PROBLEM DETAILS
Whenever the string "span" turns up in a line below, that line should be copied.

************

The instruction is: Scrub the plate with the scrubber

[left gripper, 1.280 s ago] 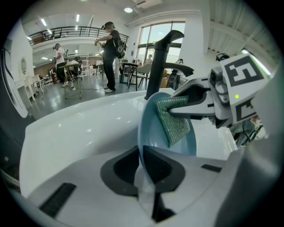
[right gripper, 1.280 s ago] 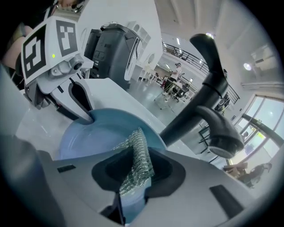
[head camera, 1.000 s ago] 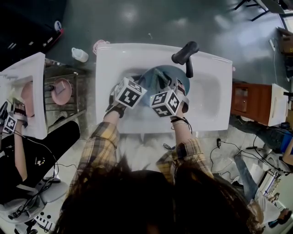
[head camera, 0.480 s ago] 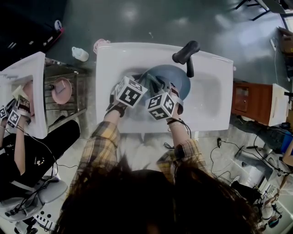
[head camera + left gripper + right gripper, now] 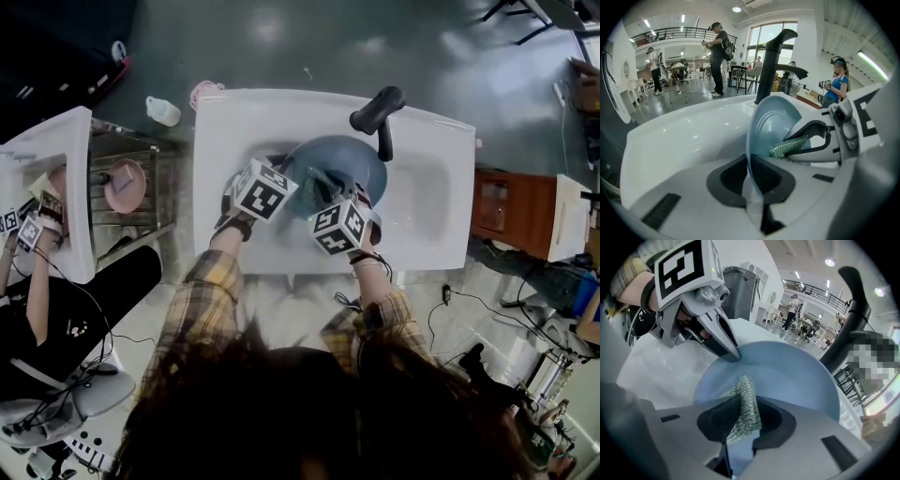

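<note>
A blue plate [image 5: 352,159] stands tilted on its edge in the white sink [image 5: 234,122], below the black faucet [image 5: 378,111]. My left gripper [image 5: 750,176] is shut on the plate's rim [image 5: 771,126], which runs between its jaws. My right gripper [image 5: 743,420] is shut on a green mesh scrubber [image 5: 743,404], and the scrubber lies against the plate's inner face [image 5: 787,380]. The left gripper view shows the scrubber [image 5: 787,147] touching the plate low down. In the head view both grippers sit side by side at the plate's near side, left [image 5: 292,178] and right [image 5: 319,185].
The faucet [image 5: 771,65] rises just behind the plate. A white bottle [image 5: 164,112] lies on the floor beyond the sink's left corner. A rack with a pink plate [image 5: 125,185] and another person [image 5: 37,225] at a second sink are at the left. A wooden cabinet [image 5: 506,211] stands right.
My right gripper has slid with the scrubber across the plate, first left, then back towards me. The left gripper has kept its hold on the rim.
</note>
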### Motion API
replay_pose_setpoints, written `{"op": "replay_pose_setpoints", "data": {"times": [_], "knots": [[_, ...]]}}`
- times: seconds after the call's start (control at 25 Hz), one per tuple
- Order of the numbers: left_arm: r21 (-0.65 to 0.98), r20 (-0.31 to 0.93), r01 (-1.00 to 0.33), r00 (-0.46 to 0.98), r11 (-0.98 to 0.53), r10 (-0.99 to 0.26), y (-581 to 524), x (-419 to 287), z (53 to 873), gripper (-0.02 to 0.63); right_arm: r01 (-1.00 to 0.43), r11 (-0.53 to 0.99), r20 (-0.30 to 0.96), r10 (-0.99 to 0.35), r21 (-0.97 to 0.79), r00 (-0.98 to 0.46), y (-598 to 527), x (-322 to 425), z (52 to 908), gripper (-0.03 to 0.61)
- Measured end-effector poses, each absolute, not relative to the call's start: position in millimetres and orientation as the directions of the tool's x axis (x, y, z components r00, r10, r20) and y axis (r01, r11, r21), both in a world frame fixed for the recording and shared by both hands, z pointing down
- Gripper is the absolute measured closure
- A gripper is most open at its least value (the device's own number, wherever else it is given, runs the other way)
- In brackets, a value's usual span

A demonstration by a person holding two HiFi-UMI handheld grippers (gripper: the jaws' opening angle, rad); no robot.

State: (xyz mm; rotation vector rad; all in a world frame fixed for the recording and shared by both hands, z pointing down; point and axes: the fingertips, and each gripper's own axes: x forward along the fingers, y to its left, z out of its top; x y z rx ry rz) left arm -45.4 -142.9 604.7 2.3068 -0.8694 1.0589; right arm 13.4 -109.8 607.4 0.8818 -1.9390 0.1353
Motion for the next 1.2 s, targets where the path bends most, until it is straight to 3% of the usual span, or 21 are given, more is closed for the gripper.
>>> {"op": "replay_pose_setpoints", "data": {"times": [0.6,1.04,1.2], "knots": [[0.132,0.812,-0.738,0.463,-0.662,-0.355,-135.4,-50.6,604.4,0.586,-0.64,0.717,0.835,-0.509,0.278,-0.208,-102.6,78.8,602.8,0.474],[0.073,0.823,-0.747,0.419,-0.661,-0.383,-135.2,-51.8,603.1,0.583,-0.659,0.708,0.825,-0.514,0.253,-0.236,-109.7,78.4,577.6,0.477],[0.048,0.818,-0.754,0.406,-0.655,-0.407,-137.4,-55.3,597.5,0.513,-0.662,0.708,0.806,-0.528,0.246,-0.265,-113.5,69.5,562.4,0.477]]}}
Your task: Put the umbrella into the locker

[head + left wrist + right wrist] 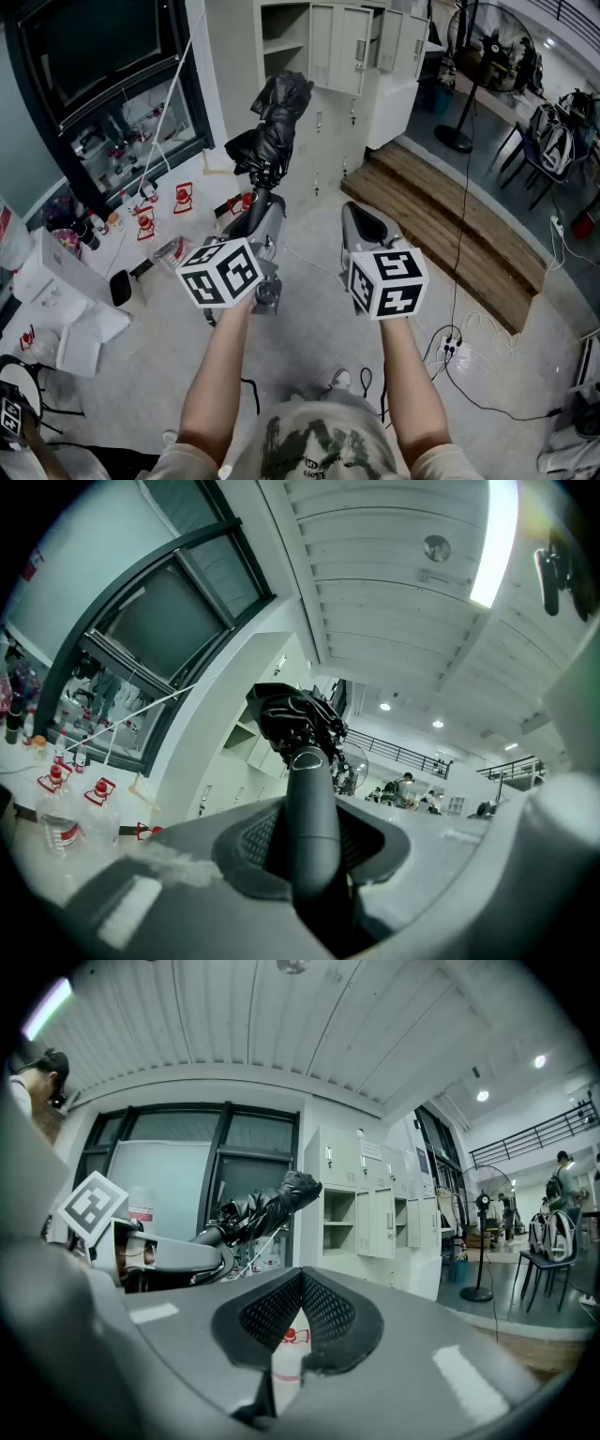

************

EXERCISE ANSWER
- In brackets, a value's usual span
Motion for the next 1.2 s, targets where the path bends most, until it is straight to 3% of the usual span, or 21 are given, more is closed for the gripper.

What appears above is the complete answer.